The New Gods

She looks like a classic butch and something about that has always done it for me.

(When we meet, I’ve been at the theater for four hours already. It’s a Thursday. She catches my eye immediately: 5’ 3” and a pixie cut that she styles just-so. She wears a crystal around her neck and has five ear piercings on each side. 

“Your pronouns?” Her voice is butch too, grounded and low, a little challenging. Magnetic.

“Sorry?”

“What are your pronouns?”

I almost laugh. “They/them.” Pause. “That’s the first time someone has straight-up asked me here. Sorry.”

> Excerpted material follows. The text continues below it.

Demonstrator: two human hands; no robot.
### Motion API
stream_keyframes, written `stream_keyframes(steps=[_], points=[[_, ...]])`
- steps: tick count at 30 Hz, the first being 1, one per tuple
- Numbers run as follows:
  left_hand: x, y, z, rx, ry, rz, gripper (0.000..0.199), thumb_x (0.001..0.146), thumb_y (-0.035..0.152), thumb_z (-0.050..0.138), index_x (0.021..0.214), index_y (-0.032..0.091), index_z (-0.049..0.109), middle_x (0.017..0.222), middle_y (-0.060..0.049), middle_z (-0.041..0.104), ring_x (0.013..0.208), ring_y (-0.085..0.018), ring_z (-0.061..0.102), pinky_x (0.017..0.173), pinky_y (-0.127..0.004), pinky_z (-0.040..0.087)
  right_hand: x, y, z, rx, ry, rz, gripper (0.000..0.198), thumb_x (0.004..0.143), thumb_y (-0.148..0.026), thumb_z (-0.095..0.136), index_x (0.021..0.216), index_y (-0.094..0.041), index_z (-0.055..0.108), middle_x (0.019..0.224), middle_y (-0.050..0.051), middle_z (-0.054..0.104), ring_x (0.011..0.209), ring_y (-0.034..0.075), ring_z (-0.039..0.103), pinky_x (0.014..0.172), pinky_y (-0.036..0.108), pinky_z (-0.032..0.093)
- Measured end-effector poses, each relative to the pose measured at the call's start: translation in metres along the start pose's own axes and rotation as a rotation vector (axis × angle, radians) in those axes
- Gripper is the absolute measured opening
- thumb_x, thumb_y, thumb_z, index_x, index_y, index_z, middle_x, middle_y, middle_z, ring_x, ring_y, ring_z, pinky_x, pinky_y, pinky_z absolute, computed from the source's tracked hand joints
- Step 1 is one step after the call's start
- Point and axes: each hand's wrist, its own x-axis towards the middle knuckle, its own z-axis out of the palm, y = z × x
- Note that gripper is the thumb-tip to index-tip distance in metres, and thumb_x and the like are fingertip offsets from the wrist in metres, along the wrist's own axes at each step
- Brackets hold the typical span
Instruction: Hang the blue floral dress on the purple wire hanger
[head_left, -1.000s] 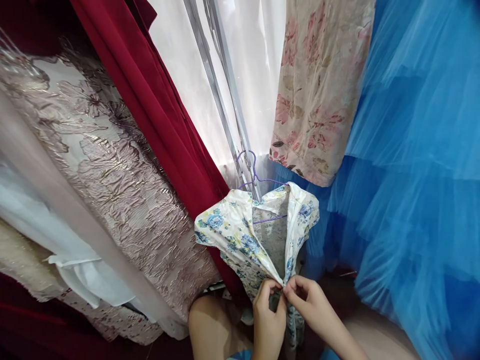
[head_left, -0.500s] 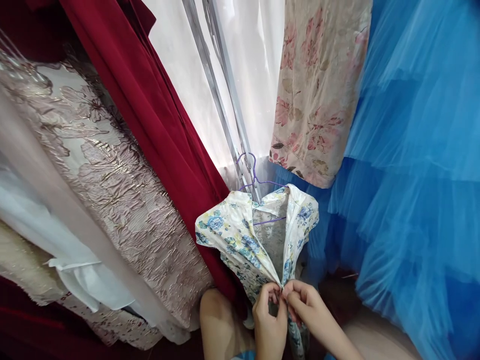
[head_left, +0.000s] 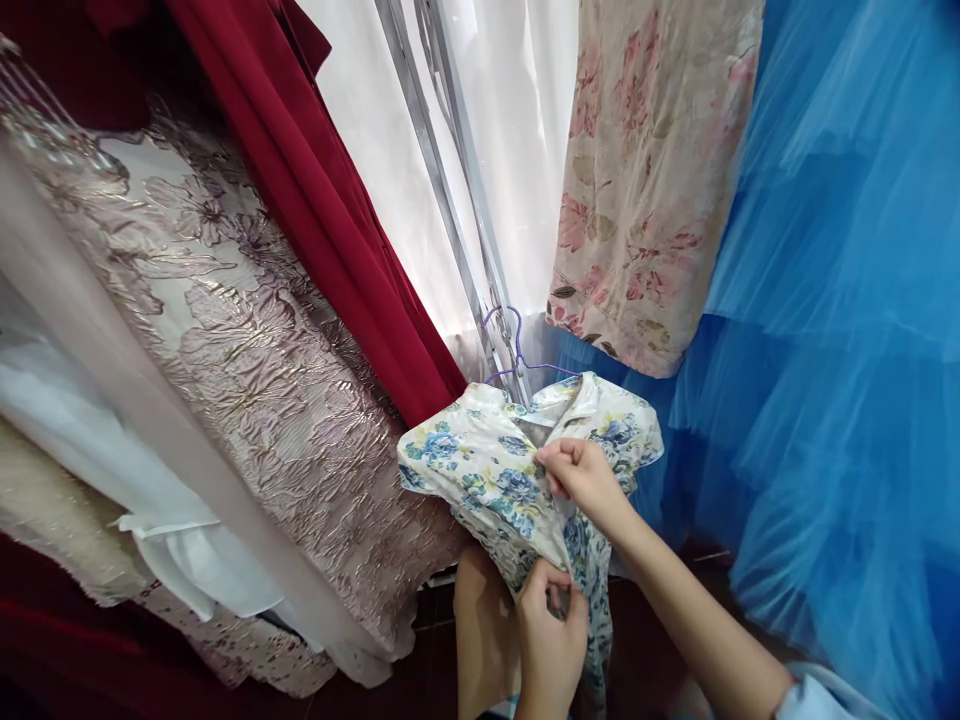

“I don’t see why,” she says. “You’re very visibly non-binary.”

That comment is too much for me to unpack—what really is it to look non-binary and also what is it for a butch lesbian to say that to me after my lifelong struggle with the concept of “passing,” and all of my exhausted readings of “Stone Butch Blues”? Her comment is probably mostly thanks to my buzzcut anyway. I know what she means. “Thank you,” I say.

“I’m flirting with you.” There’s the challenge again, the magnetism. 

“I don’t know if I can be femme enough for you, beautiful,” I reply.

“Who said I liked-” I’ve already returned to work before she can finish. I know how to play this game.)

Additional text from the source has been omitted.